Repeat verbatim what the listing holds, but not its pictures.
[[ Data for analysis, beginning ]]
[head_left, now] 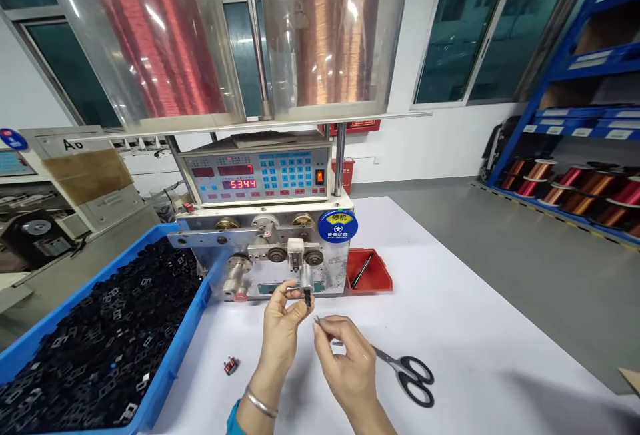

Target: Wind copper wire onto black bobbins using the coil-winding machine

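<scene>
Well, nearest, the right hand (345, 358) held its grip pinched on a thin metallic piece (317, 319), with black-handled scissors (406, 371) just beside it on the white counter (475, 328). The left hand (283, 328) clenched a small black bobbin (307, 297) against the front of the coil winding machine (260, 255). Off left lay a small red-and-black part (231, 365) and a blue tray (170, 348) heaped with black bobbins.

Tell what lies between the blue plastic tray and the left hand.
Between the blue plastic tray and the left hand, a small red-and-black component lies on the white table, in the head view.
</scene>
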Available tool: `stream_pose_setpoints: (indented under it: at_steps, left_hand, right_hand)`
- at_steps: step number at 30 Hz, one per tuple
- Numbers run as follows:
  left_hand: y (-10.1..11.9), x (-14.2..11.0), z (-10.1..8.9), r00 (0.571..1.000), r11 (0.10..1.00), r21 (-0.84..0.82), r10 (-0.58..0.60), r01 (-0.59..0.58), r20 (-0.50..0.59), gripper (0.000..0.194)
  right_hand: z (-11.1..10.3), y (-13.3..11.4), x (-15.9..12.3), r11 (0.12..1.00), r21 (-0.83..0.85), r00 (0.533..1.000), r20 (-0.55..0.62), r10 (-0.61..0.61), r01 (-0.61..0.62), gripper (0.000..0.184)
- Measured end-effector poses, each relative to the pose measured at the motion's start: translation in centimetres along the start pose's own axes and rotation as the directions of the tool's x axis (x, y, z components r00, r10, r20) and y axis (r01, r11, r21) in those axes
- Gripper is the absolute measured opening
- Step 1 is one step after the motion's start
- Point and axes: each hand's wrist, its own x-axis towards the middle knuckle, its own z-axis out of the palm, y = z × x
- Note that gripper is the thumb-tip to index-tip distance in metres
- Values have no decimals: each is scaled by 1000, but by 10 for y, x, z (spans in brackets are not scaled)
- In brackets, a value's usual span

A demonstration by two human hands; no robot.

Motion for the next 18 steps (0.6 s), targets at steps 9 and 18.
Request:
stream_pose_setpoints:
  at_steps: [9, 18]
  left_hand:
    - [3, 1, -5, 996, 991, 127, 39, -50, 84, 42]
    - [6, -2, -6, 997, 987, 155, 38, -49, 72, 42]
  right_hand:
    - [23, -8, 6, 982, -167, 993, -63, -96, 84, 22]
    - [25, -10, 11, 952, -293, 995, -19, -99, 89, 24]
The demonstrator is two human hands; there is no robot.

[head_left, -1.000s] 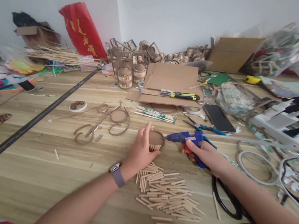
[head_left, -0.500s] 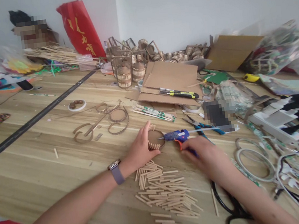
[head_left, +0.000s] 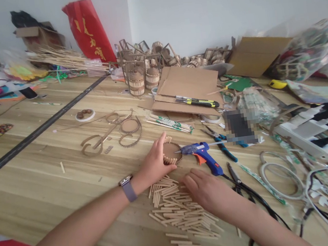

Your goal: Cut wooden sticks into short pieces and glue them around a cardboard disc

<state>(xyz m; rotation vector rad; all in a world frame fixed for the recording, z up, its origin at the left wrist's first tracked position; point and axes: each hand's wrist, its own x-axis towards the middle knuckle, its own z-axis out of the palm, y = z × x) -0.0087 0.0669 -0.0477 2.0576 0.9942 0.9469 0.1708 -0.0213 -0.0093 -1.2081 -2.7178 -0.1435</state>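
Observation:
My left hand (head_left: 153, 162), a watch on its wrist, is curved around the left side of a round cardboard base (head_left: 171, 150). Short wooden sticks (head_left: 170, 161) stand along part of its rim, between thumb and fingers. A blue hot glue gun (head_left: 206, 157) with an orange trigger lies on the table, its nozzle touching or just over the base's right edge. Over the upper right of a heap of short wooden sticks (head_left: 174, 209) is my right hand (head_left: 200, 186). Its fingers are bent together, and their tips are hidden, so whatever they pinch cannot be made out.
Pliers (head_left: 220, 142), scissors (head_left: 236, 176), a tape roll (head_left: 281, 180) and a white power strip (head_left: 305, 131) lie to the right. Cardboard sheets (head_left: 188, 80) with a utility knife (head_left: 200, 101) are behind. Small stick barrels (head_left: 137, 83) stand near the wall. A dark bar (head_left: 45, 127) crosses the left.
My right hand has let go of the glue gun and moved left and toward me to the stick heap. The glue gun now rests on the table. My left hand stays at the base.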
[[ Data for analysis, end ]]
◆ Result
[head_left, now] 

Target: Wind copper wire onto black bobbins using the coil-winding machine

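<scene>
Well, nearest, the right hand (345, 358) held its grip pinched on a thin metallic piece (317, 319), with black-handled scissors (406, 371) just beside it on the white counter (475, 328). The left hand (283, 328) clenched a small black bobbin (307, 297) against the front of the coil winding machine (260, 255). Off left lay a small red-and-black part (231, 365) and a blue tray (170, 348) heaped with black bobbins.

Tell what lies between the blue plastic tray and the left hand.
Between the blue plastic tray and the left hand, a small red-and-black component lies on the white table, in the head view.
</scene>
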Available tool: `stream_pose_setpoints: (indented under it: at_steps, left_hand, right_hand)`
- at_steps: step number at 30 Hz, one per tuple
- Numbers run as follows:
  left_hand: y (-10.1..11.9), x (-14.2..11.0), z (-10.1..8.9), r00 (0.571..1.000), r11 (0.10..1.00), r21 (-0.84..0.82), r10 (-0.58..0.60), r01 (-0.59..0.58), r20 (-0.50..0.59), gripper (0.000..0.194)
  right_hand: z (-11.1..10.3), y (-13.3..11.4), x (-15.9..12.3), r11 (0.12..1.00), r21 (-0.83..0.85), r00 (0.533..1.000), r20 (-0.55..0.62), r10 (-0.61..0.61), r01 (-0.61..0.62), gripper (0.000..0.184)
- Measured end-effector poses, each relative to the pose measured at the motion's start: translation in centimetres along the start pose's own axes and rotation as the directions of the tool's x axis (x, y, z components r00, r10, r20) and y axis (r01, r11, r21) in those axes
- Gripper is the absolute measured opening
- Step 1 is one step after the motion's start
- Point and axes: each hand's wrist, its own x-axis towards the middle knuckle, its own z-axis out of the palm, y = z × x
- Note that gripper is the thumb-tip to index-tip distance in metres
- Values have no decimals: each is scaled by 1000, but by 10 for y, x, z (spans in brackets are not scaled)
- In brackets, a value's usual span

A demonstration by two human hands; no robot.

Motion for the next 18 steps (0.6 s), targets at steps 9 and 18.
Request:
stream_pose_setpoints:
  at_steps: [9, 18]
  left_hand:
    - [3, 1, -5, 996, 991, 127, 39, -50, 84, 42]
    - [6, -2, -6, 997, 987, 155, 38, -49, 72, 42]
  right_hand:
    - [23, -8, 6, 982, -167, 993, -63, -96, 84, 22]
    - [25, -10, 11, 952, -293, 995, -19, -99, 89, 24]
The demonstrator is two human hands; there is no robot.

[head_left, -1.000s] 
[head_left, -0.500s] 
[head_left, +0.000s] 

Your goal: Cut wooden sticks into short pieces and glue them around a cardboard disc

<state>(xyz m; rotation vector rad; all in a world frame fixed for the recording, z up, its origin at the left wrist's first tracked position; point and axes: each hand's wrist, its own x-axis towards the middle knuckle, its own z-axis out of the palm, y = z × x) -0.0087 0.0669 -0.0477 2.0576 0.9942 0.9469 0.1708 -0.0213 -0.0093 -1.2081 -2.7178 -0.1435</state>
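Observation:
My left hand (head_left: 153, 162), a watch on its wrist, is curved around the left side of a round cardboard base (head_left: 171, 150). Short wooden sticks (head_left: 170, 161) stand along part of its rim, between thumb and fingers. A blue hot glue gun (head_left: 206, 157) with an orange trigger lies on the table, its nozzle touching or just over the base's right edge. Over the upper right of a heap of short wooden sticks (head_left: 174, 209) is my right hand (head_left: 200, 186). Its fingers are bent together, and their tips are hidden, so whatever they pinch cannot be made out.
Pliers (head_left: 220, 142), scissors (head_left: 236, 176), a tape roll (head_left: 281, 180) and a white power strip (head_left: 305, 131) lie to the right. Cardboard sheets (head_left: 188, 80) with a utility knife (head_left: 200, 101) are behind. Small stick barrels (head_left: 137, 83) stand near the wall. A dark bar (head_left: 45, 127) crosses the left.
My right hand has let go of the glue gun and moved left and toward me to the stick heap. The glue gun now rests on the table. My left hand stays at the base.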

No further response is required.